VIDEO: Two women DETAINED for speaking Spanish in Montana

Apparently there are so few Hispanics in Montana that when this border patrol agent heard these two women conversing in Spanish as they were buying eggs and milk, that he decided to detain them for the better part of an hour while he checked out their identities:

NBC NEWS – Video taken by a Montana woman as she and her friend were questioned and detained by a U.S. Border Patrol agent after he overheard them speaking Spanish at a gas station has caught the attention of border patrol officials and civil liberties groups.

Ana Suda and Mimi Hernandez — both U.S. citizens — were chatting in Spanish as they went to buy eggs and milk around midnight Wednesday in Havre, a small town about 35 miles from the Canadian border. Suda said that’s when a border patrol agent overheard them.

“He asked us where we were born, so I looked at him and I said, ‘Are you serious?'” Suda told NBC News on Monday. “He said, ‘I’m very serious.'”

The agent then asked Suda and Hernandez for their identification, she added.

They went outside to the parking lot, and Suda began to record on her cellphone.

In the video, Suda asked the agent why he was asking for their IDs.

“Ma’am, the reason I asked you for your ID is because I came in here, and I saw that you guys are speaking Spanish, which is very unheard of up here,” the agent, who identified himself as Agent O’Neill, said in the video.

When Suda, 37, asked if she and her friend were being racially profiled, the agent responded no.

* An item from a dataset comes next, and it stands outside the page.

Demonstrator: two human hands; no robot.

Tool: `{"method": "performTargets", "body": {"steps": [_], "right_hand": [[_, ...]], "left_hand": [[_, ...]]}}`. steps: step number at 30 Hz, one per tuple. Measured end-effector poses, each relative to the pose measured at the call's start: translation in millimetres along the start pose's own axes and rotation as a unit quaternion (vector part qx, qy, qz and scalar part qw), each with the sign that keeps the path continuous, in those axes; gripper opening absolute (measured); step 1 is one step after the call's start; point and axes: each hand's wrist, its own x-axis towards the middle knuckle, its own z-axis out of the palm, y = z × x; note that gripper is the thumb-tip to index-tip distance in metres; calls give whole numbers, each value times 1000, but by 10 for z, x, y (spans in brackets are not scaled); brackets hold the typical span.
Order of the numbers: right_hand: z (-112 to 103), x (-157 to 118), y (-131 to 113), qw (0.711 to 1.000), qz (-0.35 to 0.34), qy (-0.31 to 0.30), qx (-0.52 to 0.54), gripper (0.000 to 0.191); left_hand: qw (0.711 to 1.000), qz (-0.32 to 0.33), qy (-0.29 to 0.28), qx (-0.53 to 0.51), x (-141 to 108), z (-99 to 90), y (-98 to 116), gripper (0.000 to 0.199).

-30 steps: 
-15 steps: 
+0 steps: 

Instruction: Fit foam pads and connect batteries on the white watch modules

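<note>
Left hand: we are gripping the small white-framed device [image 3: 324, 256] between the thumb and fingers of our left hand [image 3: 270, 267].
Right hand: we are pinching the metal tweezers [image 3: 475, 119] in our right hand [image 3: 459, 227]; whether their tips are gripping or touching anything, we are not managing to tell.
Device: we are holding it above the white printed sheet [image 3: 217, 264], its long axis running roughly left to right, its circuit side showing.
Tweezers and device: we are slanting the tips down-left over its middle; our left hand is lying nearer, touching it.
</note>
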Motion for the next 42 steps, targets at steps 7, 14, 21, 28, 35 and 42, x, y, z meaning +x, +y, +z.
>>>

“It has nothing to do with that,” he said. “It’s the fact that it has to do with you guys speaking Spanish in the store, in a state where it’s predominantly English-speaking.”

Suda said she began recording because she was uncomfortable and afraid.

“I picked up my phone and started recording him because I wasn’t doing anything wrong,” she said, adding, “That is the only way you can defend yourself.”

She said the agent took their IDs and kept them in the parking lot for about 35 to 40 minutes.

“He didn’t say anything when he gave me back the documentation. He said something like ‘Thank you, you are free to go,'” Suda said.

Here’s the video of the Border Patrol officer explaining why he stopped them:

The Border Patrol has responded to the incident:

A U.S. Customs and Border Protection spokesperson said in a statement that the incident was being reviewed to make sure appropriate policies were followed. Agents have broader authority when operating within 100 miles of a U.S. border, such as operating checkpoints and questioning people in their vehicles about their citizenship, but CBP policy also says agents cannot stop or detain someone solely on their race or ethnicity.

Agents and officers “are committed to treating everyone with professionalism, dignity and respect while enforcing the laws of the United States,” the spokesperson said. “Although most Border Patrol work is conducted in the immediate border area, agents have broad law enforcement authorities and are not limited to a specific geography within the United States.”

Agents have the “authority to question individuals, make arrests, and take and consider evidence,” the spokesperson added. “Decisions to question individuals are based on a variety of factors for which Border Patrol agents are well-trained.”

It’s true they weren’t far from the Canadian border – roughly 30 miles – so perhaps that played a part in the officer’s thinking. Still, it seems like an overreach that they were detained simply because they were speaking Spanish.

The good thing is it didn’t escalate into something worse. It sounds like these ladies handled themselves very well despite the inconvenience of being stopped because they were speaking Spanish.